The stuff about gender is also interesting. Imagine going on hormones just because you need increased muscle mass for your job! Those that do are, in the story, called "andys," possibly short for androgen (the hormone treatment) or androgyne. In order to preserve the illusion that this future society has men (to keep our three time-travelling men in the dark), one of them goes by the name "Andy" and uses he/him pronouns. There is a hint earlier in the story that Andy does not usually use he/him pronouns, though it's easy to miss and isn't confirmed.
But...
Okay, so the conflict of the story is this: while hosting a party of sorts, as they near the end of the return journey to Earth, the women have drugged the three time-travelling men with a "disinhibitor" in order to better understand them and the risks of introducing them into their society back home. For the POV character, Lorimer, this mostly means he's a lot more talkative than he would be normally, and is repeatedly sucked into flashbacks (which explain how they got here, the things he's discovered thus far, etc.)
But for another of the men, Bud, under the influence of the drug... well, this is where the explicit attempted rape scene comes in, and I really do mean explicit. (Yikes.) Andy shows up at this point, and Bud starts beating Andy up. Lorimer intervenes to stop this, and tells Bud that he's hitting "a woman. Andy is a woman, Bud. You're hitting a girl. She's not a man" and says "Her real name is Kay."
(Andy then is referred to as "the androgyne" in the narration, which also switches from male pronouns to "his/her." The narration transitions to referring to Andy as "Andy/Kay," or once "Andy-who-is-not-a-man".)
Bud then calls Andy a "bull dyke" and violently checks Andy's crotch, roaring in laughter when he finds "no balls."
And it's just like.
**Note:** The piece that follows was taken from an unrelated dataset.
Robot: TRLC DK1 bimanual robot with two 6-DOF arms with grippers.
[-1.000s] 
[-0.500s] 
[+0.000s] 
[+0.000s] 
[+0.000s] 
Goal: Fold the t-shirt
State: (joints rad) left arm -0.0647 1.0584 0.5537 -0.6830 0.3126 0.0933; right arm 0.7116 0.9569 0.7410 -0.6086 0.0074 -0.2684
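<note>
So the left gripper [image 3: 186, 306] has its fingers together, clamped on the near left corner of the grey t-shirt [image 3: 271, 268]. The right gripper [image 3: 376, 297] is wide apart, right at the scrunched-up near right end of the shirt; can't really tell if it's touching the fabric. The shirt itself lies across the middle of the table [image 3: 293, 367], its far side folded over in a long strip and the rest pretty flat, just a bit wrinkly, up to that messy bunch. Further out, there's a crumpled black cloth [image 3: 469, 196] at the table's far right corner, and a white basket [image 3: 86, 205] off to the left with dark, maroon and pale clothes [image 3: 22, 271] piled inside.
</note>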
Bud is very obviously positioned as In The Wrong. (All the twentieth-century men are, to greater and lesser extents; Lorimer is just the least bad of them.) That doesn't make it feel great to read about someone presenting as one gender being outed and having their genitals checked when they are revealed to biologically be the other, even if this person likely does not actually identify as the gender they were presenting as (there are hints that this was probably just to preserve the illusion that men still existed in the future.)
Like. Maybe it is actually 100% correct to say that Andy prefers the name Kay and she/her pronouns, that she was only using Andy and he/him for the ruse. It was still really goddamn discomforting to read them being outed like that, and especially Bud's reaction to it.
I don't know how much experience the author had with trans people (this is, I remind you, a woman who used a male persona in her writing -- and it wasn't just a pseudonym, she exchanged letters with other contemporary sci-fi authors under this name), though she had enough of an idea for the concept of "AFAB person who, through hormonal treatments/puberty blockers, undergoes male puberty rather than female puberty."
But it's... disquieting. Even if the character involved is clearly meant to be villainous, it still makes me wonder: Why did you include this? And what do you think of people like me? Do you think we are "really" women, just pretending to be men?
I guess that's about it, and now it's dinnertime. Maybe now I can stop thinking about this story until class tomorrow, at which point I intend to be as loud as fucking possible.
Wrote that a few hours ago on Discord, then realized hey, I wrote a thousand words, I might as well preserve it somewhere a bit less ephemeral. Now I just have to... turn my focus to other classes. Sigh.